I have heard there is a Creative gigaworks near that price range.
So whats would you suggest- z5500 or onkyo s3100 or Creative Gigaworks?

noone wants to help?


----------



## desiibond (Oct 25, 2008)

*g-ecx.images-amazon.com/images/G/01/electronics/detail-page/htr340large.jpg

A rear look of Onkyo is amazing. Lot of connectivity options and Onkyo is good at making perfect audio setup.

I think you can rely on them but do take a demo coz audio is purely subjective. What I like may not sound superior to your ears.


----------



## adithyagenius (Oct 25, 2008)

^^ how to connect it to PC?


----------



## desiibond (Oct 25, 2008)

Use optical coax connection (a.k.a S/PDIF digital out)on extreme right and enable bypass sound to optical out in creative soundcard settings. For this you don't need a high end card. a 6k-7k card will do the job properly.

Since this is full blown amplifier cum speaker setup, you don't need a Dolby/DTS soundcard. You need a good soundcard that can send the signal from processor directly to optical/coaxial out without any work on the signal. The signal processing will be done by the amplifier.


----------



## adithyagenius (Oct 25, 2008)

^SO onboard audio with optical passthrough will do?
What if I want to use analog outs of soundcard? Can it be connected?
I also want to know the power consumption. Since I will be using it as pc speakers. I will be using it at realistic volume levels (50% of t6060 or 65% of bose wave music system). Most of the time I am using computer for other than gaming, music and movies, there will only be windows sounds. I dont want it to consume much power. MY t6060 used to consume 35w avg.
Can you tell me how onkyo s3100 compares to creative g500 or logitech z-5500 in audio quality?


----------



## desiibond (Oct 25, 2008)

Yes. optical passthrough will do

Not sure if you can connect analogue. you can check the DVD connectivity in (component in). 
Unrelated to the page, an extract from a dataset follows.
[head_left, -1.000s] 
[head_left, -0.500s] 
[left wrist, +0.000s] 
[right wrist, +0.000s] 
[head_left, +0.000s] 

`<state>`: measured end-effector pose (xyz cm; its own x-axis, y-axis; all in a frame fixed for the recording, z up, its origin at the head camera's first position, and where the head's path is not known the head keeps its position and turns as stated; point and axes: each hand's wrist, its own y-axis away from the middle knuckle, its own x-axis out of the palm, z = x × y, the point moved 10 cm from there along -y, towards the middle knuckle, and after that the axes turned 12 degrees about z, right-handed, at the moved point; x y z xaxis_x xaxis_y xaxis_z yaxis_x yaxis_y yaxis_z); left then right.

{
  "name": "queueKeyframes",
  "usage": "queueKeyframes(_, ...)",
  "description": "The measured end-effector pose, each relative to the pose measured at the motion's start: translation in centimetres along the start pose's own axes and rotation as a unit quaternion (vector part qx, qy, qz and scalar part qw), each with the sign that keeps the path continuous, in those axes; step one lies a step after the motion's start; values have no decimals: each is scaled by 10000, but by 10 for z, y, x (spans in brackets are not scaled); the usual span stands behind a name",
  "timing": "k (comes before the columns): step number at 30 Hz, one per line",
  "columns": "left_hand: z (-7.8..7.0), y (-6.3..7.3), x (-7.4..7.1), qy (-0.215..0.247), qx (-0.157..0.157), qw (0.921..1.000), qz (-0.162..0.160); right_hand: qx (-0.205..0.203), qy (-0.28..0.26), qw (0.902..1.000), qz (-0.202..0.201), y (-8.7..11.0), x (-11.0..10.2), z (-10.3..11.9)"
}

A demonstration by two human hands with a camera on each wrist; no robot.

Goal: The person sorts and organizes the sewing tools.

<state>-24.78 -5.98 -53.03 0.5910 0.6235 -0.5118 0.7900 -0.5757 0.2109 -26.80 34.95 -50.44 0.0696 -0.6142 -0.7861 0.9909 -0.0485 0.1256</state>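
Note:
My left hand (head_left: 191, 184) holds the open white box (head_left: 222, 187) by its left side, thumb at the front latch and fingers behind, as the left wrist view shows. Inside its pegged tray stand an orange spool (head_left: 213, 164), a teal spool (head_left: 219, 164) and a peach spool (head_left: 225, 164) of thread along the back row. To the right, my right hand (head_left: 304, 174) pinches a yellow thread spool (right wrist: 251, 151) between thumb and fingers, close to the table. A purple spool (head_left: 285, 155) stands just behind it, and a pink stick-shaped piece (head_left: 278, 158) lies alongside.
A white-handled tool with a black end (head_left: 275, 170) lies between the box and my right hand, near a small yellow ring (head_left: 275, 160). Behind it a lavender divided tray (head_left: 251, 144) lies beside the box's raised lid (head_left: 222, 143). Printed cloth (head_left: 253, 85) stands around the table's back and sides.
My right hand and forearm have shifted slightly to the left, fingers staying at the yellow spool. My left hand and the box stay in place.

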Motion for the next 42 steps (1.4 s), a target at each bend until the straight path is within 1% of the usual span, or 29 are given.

Since I have not used these speakers, I have no idea about power conumption.

Better go to Onkyo store and check the sound quality and performance.

Gigaworks G500 is nowhere near to Z5500 and S3100.


----------



## adscience (Oct 31, 2008)

I just bought onkyo HT-S3100 the sound is perfect. I bet the sound is way better than Logitech Z-5500 and Gigaworks. The movies sound awesome on it. Also the connectivity and upgrade option are way much more than the other too. Has FM and AM radio too!

Connection to a PC can be digital or analog. Digital by SPDIF and analog by three separate 3.5mm to RCA cables which I purchased separately. Using the RCA cables you can get 5.1 surround sound with games. Hope this information helps.

Don't have any info on the power consumption.

Also for how much did you purchase or are planning to purchase X-Fi?


----------



## m-jeri (Oct 31, 2008)

^^^

yes its true... onkyos are very good in the vocal range. they have a amazing mid range.
but the bass is tab bit low.i have only auditioned 2 peices but both did lacked the bass. i found that in z5500. but nowadays i listen to lots of mp3, here the onkyos would have been brilliant. but all talk onyos are very good. better than the logis. period.

I use z5500+Xfi..so i ought to know.


----------



## adscience (Oct 31, 2008)

madjeri.........cld u plz let me knw the price of X-Fi as I am interested in purchasing one.


----------



## m-jeri (Oct 31, 2008)

i bought my card and i/o drive is from US... it costed abt 9k in INR then...so sunno the indain costs...its more.or NA in india i guess..


----------



## adithyagenius (Nov 15, 2008)

x-fi titanium will take around 6 months to come to india officially. But I may get a 2 or 3 cards from cyberstar india. They will import em from singapore.


----------